インド・アッサム州での活動紹介
インド北東部には、7姉妹州と呼ばれる地域が存在します。中央部からは細い回廊を通してしか繋がっていない地域ですが、そこには多くの「民族」が居住しています。しかしそれは同時に、そこには対立や政治的課題が残っていることも意味します。
ジュマ・ネットは、7州のうち、アッサム州においてプロジェクトを行っています。
アッサム州では、英領植民地時代、そしてインド・パキスタンが分離独立した1947年など、多くの移民や難民が流入しました。そこでアッサム州は、市民登録簿と呼ばれるリストを国勢調査に基づいて作成しました。
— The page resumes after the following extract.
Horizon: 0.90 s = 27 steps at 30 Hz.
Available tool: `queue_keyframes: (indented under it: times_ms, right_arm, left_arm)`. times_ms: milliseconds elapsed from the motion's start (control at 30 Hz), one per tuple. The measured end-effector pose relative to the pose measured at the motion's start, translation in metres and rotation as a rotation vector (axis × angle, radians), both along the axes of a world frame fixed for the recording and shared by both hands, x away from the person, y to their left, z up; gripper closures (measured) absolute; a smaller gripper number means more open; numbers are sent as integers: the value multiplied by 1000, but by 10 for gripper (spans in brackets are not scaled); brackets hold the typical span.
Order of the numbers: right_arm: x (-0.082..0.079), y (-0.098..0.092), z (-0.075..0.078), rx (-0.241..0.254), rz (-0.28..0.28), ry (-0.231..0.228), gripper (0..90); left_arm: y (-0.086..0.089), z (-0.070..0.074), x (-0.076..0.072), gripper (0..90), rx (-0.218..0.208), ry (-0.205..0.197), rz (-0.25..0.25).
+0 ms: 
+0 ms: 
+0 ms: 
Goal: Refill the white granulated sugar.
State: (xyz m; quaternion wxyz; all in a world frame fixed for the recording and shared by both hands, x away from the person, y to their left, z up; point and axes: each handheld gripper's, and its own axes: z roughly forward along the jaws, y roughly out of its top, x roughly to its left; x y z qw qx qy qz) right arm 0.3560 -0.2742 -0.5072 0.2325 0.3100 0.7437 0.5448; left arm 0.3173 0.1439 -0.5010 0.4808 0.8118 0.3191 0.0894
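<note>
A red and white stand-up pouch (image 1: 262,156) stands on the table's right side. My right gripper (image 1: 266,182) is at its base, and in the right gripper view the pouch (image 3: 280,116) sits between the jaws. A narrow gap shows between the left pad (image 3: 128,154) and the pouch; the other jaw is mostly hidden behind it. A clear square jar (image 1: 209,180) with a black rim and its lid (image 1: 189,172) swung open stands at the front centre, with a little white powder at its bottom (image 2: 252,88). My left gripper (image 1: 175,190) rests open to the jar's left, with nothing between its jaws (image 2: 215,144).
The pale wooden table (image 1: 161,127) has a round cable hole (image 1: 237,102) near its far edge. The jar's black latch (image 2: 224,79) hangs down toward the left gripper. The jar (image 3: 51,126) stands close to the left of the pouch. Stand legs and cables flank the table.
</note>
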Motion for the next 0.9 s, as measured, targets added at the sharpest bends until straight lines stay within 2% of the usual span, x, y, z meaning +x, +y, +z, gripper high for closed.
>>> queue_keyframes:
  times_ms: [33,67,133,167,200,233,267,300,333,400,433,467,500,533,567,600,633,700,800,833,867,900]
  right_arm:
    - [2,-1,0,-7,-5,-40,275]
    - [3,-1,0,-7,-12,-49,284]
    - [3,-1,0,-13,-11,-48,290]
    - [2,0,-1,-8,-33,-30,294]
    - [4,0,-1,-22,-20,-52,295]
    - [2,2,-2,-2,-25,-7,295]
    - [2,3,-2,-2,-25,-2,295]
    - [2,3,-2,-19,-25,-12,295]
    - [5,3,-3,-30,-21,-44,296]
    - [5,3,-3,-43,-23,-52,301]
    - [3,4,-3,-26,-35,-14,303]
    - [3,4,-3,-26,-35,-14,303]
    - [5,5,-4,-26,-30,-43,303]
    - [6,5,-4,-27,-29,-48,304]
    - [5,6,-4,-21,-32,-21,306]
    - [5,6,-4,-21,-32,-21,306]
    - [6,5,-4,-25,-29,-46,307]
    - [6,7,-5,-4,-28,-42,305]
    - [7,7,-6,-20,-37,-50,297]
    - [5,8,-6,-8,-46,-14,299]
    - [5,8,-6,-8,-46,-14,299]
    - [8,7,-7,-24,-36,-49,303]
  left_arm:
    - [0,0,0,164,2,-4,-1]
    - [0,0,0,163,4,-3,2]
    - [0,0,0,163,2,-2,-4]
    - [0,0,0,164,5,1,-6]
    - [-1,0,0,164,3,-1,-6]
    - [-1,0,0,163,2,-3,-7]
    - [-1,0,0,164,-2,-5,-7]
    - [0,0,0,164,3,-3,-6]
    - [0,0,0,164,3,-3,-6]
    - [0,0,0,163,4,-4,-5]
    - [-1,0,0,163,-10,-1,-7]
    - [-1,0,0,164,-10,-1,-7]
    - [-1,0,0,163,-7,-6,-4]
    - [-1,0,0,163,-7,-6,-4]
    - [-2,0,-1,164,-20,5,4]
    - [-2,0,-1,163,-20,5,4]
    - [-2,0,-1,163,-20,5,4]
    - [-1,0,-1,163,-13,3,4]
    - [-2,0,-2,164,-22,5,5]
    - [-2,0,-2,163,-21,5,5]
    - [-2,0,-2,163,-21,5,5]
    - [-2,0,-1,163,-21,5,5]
しかし、これが問題の種となりました。
実は、英領植民地時代、ベンガル地域からムスリムが開拓移民として入植していたのですが、インド・パキスタンの分離独立前からの居住者はインド市民であり、アッサムに居住する権利があると認められ、分離独立以降の移住者は外国人とみなされ、追放の対象となりました。ここで、アッサムでは「外国人」に対するアンチ機運が高まり、これまで暴動も発生しました。そのターゲットは主に植民地時代にベンガル地域から移住したバングラデシュ人であり、2千人が虐殺される悲劇もおきました。また、先ほどの市民登録簿において、外国人と疑いをかけられたものは、選挙権を停止され、証明をしない限り拘留所に送られてします恐れがあります。政治的な圧力も加わり、ここでもムスリムが多くの犠牲を強いられている現状があります。さらに、2019年に更新された名簿において、約190万人がリストから外されるという事態がおきました。ある日突然自分が外国人とみなされ、権利が剥奪される。皆さんは信じられるでしょうか。
そこでジュマ・ネットは現地NGOや弁護士と協力し、「児童教育活動」「収入向上活動」」「情報メディア活動」を支援しています。手工芸品作りに加えて、女性の権利、家庭内暴力に関するセミナーも展開しています。
今後は、名簿から外された人々のネットワーク作りや裁判支援などを通して、「声をあげる」ケースを作り出していくことが必要です。すぐに政策を変えることは難しいですが、現地と協力して変化を起こしていくことは必須であると考えています。